§ Task item: When you reach the listing below, copy each line exactly.

§ Exercise data:
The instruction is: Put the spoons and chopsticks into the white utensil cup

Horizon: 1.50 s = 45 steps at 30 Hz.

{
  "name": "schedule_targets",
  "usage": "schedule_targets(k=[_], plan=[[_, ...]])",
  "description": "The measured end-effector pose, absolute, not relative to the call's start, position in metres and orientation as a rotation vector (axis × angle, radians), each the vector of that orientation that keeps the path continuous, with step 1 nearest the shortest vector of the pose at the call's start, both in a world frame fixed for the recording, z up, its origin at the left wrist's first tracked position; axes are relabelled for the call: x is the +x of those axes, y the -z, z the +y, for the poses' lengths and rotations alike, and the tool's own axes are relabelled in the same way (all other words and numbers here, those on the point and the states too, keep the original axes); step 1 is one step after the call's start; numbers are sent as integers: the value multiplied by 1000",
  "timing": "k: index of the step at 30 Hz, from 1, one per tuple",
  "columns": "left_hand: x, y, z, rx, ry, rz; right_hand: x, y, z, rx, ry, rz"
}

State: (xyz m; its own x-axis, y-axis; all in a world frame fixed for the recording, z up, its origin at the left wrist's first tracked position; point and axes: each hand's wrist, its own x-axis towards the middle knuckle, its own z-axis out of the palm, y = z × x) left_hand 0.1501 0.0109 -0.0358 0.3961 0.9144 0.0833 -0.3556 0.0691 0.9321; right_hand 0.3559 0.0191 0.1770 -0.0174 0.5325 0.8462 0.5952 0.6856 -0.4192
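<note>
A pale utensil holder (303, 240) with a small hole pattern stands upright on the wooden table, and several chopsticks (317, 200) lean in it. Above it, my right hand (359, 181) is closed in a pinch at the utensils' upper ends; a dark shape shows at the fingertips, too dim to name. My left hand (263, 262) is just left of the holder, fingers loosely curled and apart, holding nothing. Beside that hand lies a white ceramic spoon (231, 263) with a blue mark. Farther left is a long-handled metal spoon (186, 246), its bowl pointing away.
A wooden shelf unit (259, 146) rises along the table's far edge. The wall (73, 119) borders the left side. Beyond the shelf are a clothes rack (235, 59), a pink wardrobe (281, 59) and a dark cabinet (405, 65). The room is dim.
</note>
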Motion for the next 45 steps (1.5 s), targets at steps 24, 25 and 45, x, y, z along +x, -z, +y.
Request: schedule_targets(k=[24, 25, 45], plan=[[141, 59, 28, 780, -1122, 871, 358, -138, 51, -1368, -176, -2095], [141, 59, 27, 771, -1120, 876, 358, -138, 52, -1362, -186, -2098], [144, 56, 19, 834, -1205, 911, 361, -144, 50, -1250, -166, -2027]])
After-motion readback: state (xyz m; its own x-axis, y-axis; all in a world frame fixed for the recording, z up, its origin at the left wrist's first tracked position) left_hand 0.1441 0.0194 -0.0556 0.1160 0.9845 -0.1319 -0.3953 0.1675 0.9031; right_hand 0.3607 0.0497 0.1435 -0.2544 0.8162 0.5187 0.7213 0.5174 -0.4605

§ Finished task:
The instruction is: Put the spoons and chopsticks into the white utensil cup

Horizon: 1.50 s = 45 steps at 30 Hz.

{
  "name": "schedule_targets",
  "usage": "schedule_targets(k=[_], plan=[[_, ...]])",
  "description": "The measured end-effector pose, absolute, not relative to the call's start, position in metres and orientation as a rotation vector (axis × angle, radians), each the vector of that orientation that keeps the path continuous, with step 1 nearest the shortest vector of the pose at the call's start, both in a world frame fixed for the recording, z up, its origin at the left wrist's first tracked position; axes are relabelled for the call: x is the +x of those axes, y the -z, z the +y, for the poses' lengths and rotations alike, and the tool's own axes are relabelled in the same way (all other words and numbers here, those on the point and the states too, keep the original axes); step 1 is one step after the call's start; numbers are sent as integers: the value multiplied by 1000",
  "timing": "k: index of the step at 30 Hz, from 1, one per tuple",
  "columns": "left_hand: x, y, z, rx, ry, rz; right_hand: x, y, z, rx, ry, rz"
}

State: (xyz m; its own x-axis, y-axis; all in a world frame fixed for the recording, z up, its origin at the left wrist's first tracked position; point and axes: each hand's wrist, its own x-axis towards the middle knuckle, its own z-axis out of the palm, y = z × x) left_hand 0.1501 0.0109 -0.0358 0.3961 0.9144 0.0833 -0.3556 0.0691 0.9321; right_hand 0.3559 0.0191 0.1770 -0.0174 0.5325 0.8462 0.5952 0.6856 -0.4192
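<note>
A pale utensil holder (303, 240) with a small hole pattern stands upright on the wooden table, and several chopsticks (317, 200) lean in it. Above it, my right hand (359, 181) is closed in a pinch at the utensils' upper ends; a dark shape shows at the fingertips, too dim to name. My left hand (263, 262) is just left of the holder, fingers loosely curled and apart, holding nothing. Beside that hand lies a white ceramic spoon (231, 263) with a blue mark. Farther left is a long-handled metal spoon (186, 246), its bowl pointing away.
A wooden shelf unit (259, 146) rises along the table's far edge. The wall (73, 119) borders the left side. Beyond the shelf are a clothes rack (235, 59), a pink wardrobe (281, 59) and a dark cabinet (405, 65). The room is dim.
</note>
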Motion for the next 45 steps (1.5 s), targets at steps 24, 25 and 45, x, y, z along +x, -z, +y.
Request: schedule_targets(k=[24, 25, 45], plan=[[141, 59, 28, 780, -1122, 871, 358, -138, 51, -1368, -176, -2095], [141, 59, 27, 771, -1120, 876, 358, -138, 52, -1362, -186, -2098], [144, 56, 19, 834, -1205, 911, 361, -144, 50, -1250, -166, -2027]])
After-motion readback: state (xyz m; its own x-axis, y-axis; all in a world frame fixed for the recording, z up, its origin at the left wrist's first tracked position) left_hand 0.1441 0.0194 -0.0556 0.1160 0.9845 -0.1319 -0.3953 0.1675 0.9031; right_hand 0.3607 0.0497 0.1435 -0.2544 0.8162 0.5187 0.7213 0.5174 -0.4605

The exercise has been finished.